Suddenly from above, Sal heard a loud thundercrack, followed by rain.
Was that rain? Or sprinklers?
No sprinklers in prison, Sal remembered, suicide hazard.
It must be raining.
The sound grew louder.
It soured overhead.
It sounded like jet engines flying too low to the ground.
Was it a plane?
Sal watched screen 8 and saw his colleagues scrambling to open the cell door. There was visible black smoke emitting from the meal box slot. Even on a black-and-white monitor, you could easily make out the toxic black. He could see all of them turning away and coughing into their sleeves. The black smoke was filling the hall of the east wing.
The monitor room phone rang with a frightening bell.

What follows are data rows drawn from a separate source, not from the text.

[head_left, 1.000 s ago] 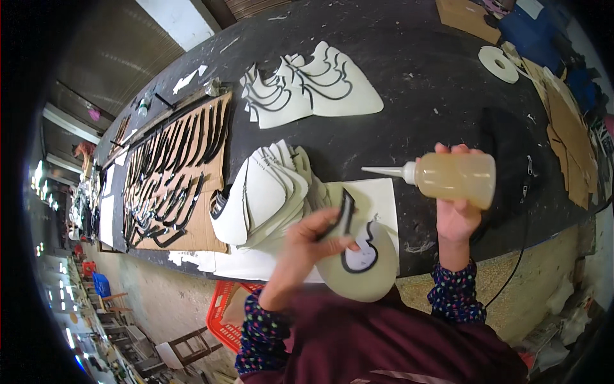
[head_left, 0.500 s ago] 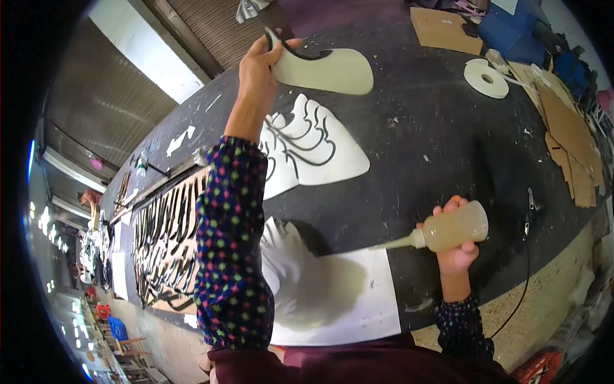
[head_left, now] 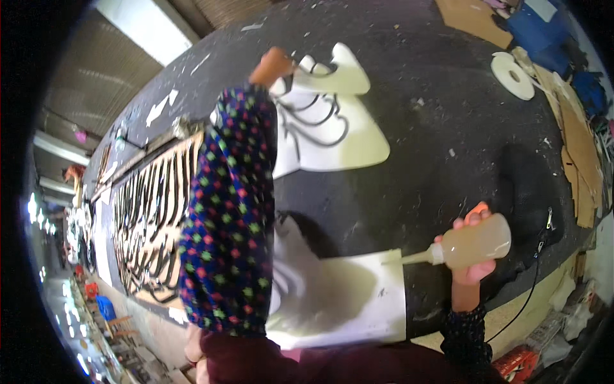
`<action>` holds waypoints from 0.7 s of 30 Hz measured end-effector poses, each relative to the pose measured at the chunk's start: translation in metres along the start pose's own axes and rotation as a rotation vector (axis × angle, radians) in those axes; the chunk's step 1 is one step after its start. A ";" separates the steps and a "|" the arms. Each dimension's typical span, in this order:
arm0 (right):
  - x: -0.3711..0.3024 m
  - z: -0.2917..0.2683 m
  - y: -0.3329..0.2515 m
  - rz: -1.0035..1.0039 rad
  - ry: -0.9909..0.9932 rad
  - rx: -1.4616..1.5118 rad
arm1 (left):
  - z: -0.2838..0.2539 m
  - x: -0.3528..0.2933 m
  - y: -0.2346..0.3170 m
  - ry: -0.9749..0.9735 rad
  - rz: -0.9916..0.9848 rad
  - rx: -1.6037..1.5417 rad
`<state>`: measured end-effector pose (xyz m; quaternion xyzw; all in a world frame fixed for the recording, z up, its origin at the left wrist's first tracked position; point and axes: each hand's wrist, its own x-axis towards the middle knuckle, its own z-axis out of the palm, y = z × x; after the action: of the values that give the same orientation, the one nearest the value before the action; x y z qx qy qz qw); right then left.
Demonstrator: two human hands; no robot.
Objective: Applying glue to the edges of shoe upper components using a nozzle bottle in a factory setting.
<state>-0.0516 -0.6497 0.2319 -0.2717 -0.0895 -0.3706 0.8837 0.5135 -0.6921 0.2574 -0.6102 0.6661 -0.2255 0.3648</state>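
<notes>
My right hand point(head_left: 470, 265) is wrapped round a translucent squeeze bottle point(head_left: 478, 242) of pale amber liquid. The bottle lies tilted nearly level, its long thin nozzle pointing left over a white sheet point(head_left: 377, 320). Something small and orange shows by the fingers. At the far side, my left hand point(head_left: 274, 66) is at the left end of a pale, curved cut piece point(head_left: 350, 72) with a dark inner edge. That piece overlaps white panels point(head_left: 361, 137) bearing black curved strips. The left fingers are blurred and mostly hidden, so their grip is unclear. Shadow covers part of the sheet.
On the left, a brown board point(head_left: 160, 217) carries rows of dark curved strips. A white tape roll point(head_left: 513, 75) sits at the far right beside cardboard pieces point(head_left: 579, 166). A black cord point(head_left: 521, 307) with metal clips hangs over the right table edge.
My left hand has brought the pale curved piece down onto the white panels. My right hand and the bottle appear slightly farther right and lower. The whole view has shifted.
</notes>
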 end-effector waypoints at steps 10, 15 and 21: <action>-0.019 0.009 0.001 -0.033 0.163 -0.132 | -0.209 -0.284 0.080 0.223 -0.350 -1.143; -0.025 0.010 0.004 -0.008 0.090 -0.087 | -0.236 -0.405 0.183 -0.149 -0.950 -1.110; -0.024 0.015 0.016 0.018 0.073 -0.111 | -0.235 -0.442 0.255 0.389 -1.444 -1.331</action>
<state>-0.0572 -0.6181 0.2291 -0.3073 -0.0342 -0.3768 0.8732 0.1647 -0.2550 0.3090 -0.9010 0.1746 -0.0702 -0.3908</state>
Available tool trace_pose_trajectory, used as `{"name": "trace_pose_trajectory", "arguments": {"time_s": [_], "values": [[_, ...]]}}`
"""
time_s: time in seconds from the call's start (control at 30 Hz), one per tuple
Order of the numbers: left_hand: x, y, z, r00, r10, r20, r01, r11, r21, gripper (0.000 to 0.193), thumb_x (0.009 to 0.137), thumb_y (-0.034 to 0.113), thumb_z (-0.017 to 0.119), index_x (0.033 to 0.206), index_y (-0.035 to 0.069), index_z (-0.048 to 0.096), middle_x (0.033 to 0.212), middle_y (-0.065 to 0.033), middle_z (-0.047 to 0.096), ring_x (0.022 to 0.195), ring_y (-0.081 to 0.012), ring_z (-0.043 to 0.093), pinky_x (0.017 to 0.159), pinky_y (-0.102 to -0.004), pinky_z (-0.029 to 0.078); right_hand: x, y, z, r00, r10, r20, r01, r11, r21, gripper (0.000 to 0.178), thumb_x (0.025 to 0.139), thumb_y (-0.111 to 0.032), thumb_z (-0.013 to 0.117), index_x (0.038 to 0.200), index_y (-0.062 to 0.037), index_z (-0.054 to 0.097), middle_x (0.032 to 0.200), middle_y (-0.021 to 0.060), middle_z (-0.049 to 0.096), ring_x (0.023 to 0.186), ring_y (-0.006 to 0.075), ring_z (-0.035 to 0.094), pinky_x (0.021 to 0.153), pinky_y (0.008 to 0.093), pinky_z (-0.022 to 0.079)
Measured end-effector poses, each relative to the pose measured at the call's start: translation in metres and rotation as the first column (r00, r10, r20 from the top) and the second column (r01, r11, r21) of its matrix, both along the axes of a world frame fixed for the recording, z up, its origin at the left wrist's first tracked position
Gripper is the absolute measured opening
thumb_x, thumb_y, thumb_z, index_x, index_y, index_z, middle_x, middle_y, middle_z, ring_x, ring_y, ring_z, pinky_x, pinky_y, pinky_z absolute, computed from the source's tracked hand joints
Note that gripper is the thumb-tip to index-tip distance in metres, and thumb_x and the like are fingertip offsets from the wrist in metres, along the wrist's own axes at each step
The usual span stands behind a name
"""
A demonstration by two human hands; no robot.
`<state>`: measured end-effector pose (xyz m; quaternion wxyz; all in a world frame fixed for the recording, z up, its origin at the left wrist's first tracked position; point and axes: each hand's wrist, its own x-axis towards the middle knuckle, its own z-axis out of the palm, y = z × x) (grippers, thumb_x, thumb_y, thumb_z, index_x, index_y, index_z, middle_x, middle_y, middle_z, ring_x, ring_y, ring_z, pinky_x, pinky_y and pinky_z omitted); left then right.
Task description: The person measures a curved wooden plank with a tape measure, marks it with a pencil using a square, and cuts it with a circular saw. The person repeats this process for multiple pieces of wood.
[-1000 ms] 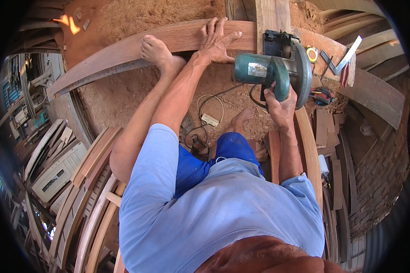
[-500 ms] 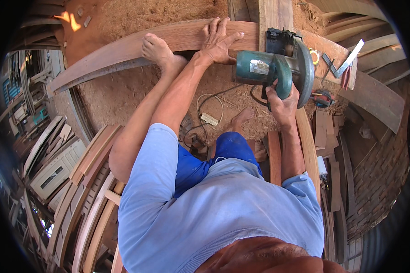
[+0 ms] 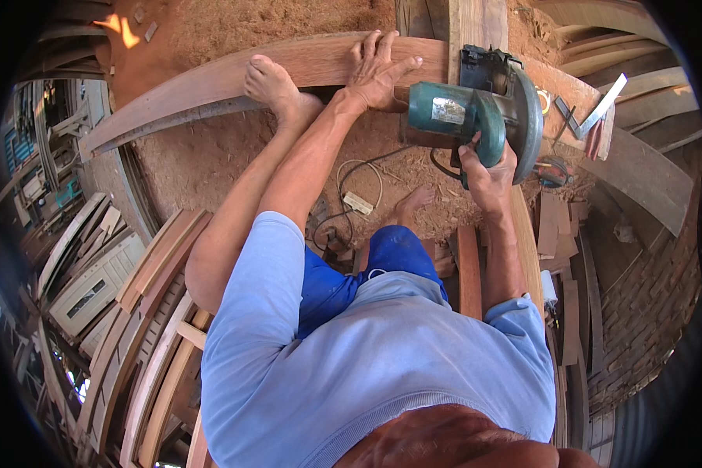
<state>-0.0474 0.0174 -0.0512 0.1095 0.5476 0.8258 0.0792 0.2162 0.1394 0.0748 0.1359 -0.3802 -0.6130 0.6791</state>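
A long wooden plank (image 3: 300,66) lies across the far side. My left hand (image 3: 376,79) presses on it with fingers spread, and my bare left foot (image 3: 277,90) rests against it too. My right hand (image 3: 491,175) is wrapped round the rear handle of a green circular saw (image 3: 444,111). The saw sits at the plank's right end, over a crossing timber (image 3: 476,27). Its round guard (image 3: 529,121) faces right, and the blade is hidden. My left hand is just left of the saw's motor housing.
Right of the saw lie a yellow tape measure (image 3: 545,102) and a try square (image 3: 593,113). A pale power strip (image 3: 358,203) and cord lie on the sawdust-strewn ground. Stacked boards (image 3: 160,265) stand at the left, with more wood (image 3: 639,86) at the far right.
The saw and my right hand have shifted slightly to the right. My left hand and foot stay on the plank, almost unmoved.
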Motion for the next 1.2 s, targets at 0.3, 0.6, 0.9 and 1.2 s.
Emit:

Sal put the receiver to his ear to hear instructions from the three-starred Manager of Security.
“Sally! Can you ring the fire department, the outside phones are down!”
Sal felt for his phone in his pocket but remembered he had put it in his locker when he entered the prison. The last time he brought a phone on the night shift he received a misconduct report.
“I can’t sir, my phone is in my locker.”
“Jesus!”
Sal turned his attention from the fire in the east block to the one camera positioned in the exercise yard.
He leaned forward.
Splayed out on the grassy patches were bed sheets.
Two, three bed sheets.
They were piled on ropes.
Someone is trying to escape!
“Sir! You still there” Sal yelled into the receiver.
“What?”
“I think someone is…”
Sal saw legs drift down from the top of the screen as the body slowly descended onto the compound. It was a soldier. Someone in combat gear and body armor. They gathered their parachute and cut the bag from their body as they readied their weapon and slowly marched towards the prison cells. Soon they were out of screen.
“Sir! I think we are under attack!”
Another body appeared on the screen from above. It was another paratrooper. They cut the parachute from its bag, readied their weapon, and cautiously marched in the same direction.
Sal turned to screen 8.
He saw his colleagues attempting to open the cell door. This time, one of them had a key inside and was turning and twisting the handle, but the lock was jammed.
Sal grabbed his radio.
“Prescott! Are you alright?”
Sal could see a colleague standing behind the one at the door retrieve his radio and respond.
“The door has a shiv wedged into the lock. It’s jammed!”
“Well, get out of there! We’re going to have a riot!”
Sal watched as Prescott, Jimmy, and Victoria dropped to the ground.
Black marks appeared around their torsos. Victoria’s head was slowly engulfed in a dark liquid pool.
“Sal, you there!” It was the Manager on the landline.
“I’m here sir!”
“Get out!”
A silenced ping could be heard and the line went dead.